Quick Links From the Past Year, Part 1 (CCPA and Privacy)
[My approach to quick links is obviously not working very well. C’est la vie.]
CCPA
* Opinion of Rob Bonta, No. 20-303 (Office of Attorney General March 10, 2022): “internally generated inferences that a business holds about a consumer are personal information within the meaning of the CCPA, and must be disclosed to the consumer on request. A business that withholds inferences on the ground that they are protected trade secrets bears the ultimate burden of demonstrating that such inferences are indeed trade secrets under the applicable law.”
* In re: Marriott International Customer Data Security Breach Litig., 2022 WL 822925 (D. Md. March 18, 2022). Denying discovery into how Marriott computed the value of a consumer’s data under the CCPA.
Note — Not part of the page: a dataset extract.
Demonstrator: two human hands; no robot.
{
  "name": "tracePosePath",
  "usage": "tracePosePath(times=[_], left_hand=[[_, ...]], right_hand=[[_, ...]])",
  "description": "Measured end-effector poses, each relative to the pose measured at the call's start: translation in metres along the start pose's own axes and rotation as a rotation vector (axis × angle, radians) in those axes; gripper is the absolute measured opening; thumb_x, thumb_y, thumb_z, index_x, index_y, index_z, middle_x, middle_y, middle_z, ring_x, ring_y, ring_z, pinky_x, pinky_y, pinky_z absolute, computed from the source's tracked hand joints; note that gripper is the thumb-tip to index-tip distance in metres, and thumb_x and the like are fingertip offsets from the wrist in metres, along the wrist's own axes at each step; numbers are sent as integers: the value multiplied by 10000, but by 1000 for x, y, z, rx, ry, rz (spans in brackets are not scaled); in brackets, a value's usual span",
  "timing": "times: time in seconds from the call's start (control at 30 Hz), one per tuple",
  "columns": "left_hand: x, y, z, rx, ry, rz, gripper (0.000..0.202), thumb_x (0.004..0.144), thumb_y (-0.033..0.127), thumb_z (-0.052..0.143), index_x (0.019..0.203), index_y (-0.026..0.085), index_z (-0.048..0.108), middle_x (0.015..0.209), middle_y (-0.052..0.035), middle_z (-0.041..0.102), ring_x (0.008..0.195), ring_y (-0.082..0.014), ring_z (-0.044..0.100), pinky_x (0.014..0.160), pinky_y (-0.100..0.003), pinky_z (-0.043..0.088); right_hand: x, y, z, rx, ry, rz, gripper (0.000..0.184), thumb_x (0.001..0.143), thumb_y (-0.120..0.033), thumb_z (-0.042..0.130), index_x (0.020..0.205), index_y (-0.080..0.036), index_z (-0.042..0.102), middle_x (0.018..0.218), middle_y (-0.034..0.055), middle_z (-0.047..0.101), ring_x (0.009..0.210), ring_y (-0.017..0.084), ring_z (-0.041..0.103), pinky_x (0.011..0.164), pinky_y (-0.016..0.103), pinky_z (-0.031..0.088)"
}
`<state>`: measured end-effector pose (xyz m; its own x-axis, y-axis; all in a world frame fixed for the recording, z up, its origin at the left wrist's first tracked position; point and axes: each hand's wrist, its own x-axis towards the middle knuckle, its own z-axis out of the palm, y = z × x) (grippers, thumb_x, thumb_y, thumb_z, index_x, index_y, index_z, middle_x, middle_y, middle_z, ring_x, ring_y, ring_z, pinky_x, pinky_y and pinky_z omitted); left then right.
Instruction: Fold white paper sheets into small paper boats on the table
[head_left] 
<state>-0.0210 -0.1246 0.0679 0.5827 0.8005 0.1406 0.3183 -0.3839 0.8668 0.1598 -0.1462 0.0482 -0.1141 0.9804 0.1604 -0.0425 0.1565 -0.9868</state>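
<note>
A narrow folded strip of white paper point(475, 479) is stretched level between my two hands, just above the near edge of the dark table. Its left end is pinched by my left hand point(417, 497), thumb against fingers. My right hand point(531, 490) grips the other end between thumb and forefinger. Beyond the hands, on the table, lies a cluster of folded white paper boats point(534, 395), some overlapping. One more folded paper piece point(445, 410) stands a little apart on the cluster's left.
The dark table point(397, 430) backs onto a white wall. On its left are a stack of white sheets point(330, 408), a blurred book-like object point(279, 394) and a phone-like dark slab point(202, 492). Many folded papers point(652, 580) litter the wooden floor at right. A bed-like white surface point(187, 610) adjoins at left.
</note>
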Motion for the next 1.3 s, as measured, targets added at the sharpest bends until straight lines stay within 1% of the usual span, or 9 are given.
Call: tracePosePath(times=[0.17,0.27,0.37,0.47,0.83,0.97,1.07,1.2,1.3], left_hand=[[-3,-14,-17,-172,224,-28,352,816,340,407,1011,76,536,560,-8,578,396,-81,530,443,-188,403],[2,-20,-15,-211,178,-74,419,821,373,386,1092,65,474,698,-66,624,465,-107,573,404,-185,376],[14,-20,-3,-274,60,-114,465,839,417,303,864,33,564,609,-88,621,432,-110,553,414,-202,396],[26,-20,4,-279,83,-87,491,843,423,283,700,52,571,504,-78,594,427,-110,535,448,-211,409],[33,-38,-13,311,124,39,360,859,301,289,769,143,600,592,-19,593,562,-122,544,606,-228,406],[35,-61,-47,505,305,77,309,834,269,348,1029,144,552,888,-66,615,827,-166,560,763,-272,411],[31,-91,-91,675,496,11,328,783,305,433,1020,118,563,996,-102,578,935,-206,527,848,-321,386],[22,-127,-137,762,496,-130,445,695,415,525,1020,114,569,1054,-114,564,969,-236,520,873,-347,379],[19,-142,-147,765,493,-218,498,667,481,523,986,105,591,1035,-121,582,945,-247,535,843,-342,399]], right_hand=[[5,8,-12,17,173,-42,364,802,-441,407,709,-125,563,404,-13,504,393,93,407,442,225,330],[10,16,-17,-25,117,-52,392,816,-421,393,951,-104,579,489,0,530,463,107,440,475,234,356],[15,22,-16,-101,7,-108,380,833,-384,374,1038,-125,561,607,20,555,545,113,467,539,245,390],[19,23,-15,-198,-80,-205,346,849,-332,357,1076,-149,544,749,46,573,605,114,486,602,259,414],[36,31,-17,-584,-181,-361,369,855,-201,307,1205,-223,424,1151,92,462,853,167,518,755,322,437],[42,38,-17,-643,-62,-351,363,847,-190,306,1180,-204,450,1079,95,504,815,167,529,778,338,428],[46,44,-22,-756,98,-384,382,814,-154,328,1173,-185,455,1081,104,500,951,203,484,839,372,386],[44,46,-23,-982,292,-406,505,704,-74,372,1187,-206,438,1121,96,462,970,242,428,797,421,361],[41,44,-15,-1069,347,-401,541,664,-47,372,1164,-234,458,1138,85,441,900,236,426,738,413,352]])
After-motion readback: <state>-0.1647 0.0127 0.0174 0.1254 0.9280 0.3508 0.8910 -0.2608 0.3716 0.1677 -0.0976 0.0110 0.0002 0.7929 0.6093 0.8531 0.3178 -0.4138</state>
* Gershfeld v. Teamviewer US, Inc., 2021 WL 3046775 (C.D. Cal. June 24, 2021)
The CCPA provides a private right of action to consumers whose “personal information … is subject to an unauthorized access and exfiltration, theft, or disclosure as a result of the business’s violation of the duty to implement and maintain reasonable security procedures and practices.” In other words, to succeed on a CCPA claim, a plaintiff must allege that his personal information was subject to “unauthorized … disclosure as a result of” a business’s failure “to implement and maintain reasonable security procedures and practices.” Plaintiff has not made such an allegation here.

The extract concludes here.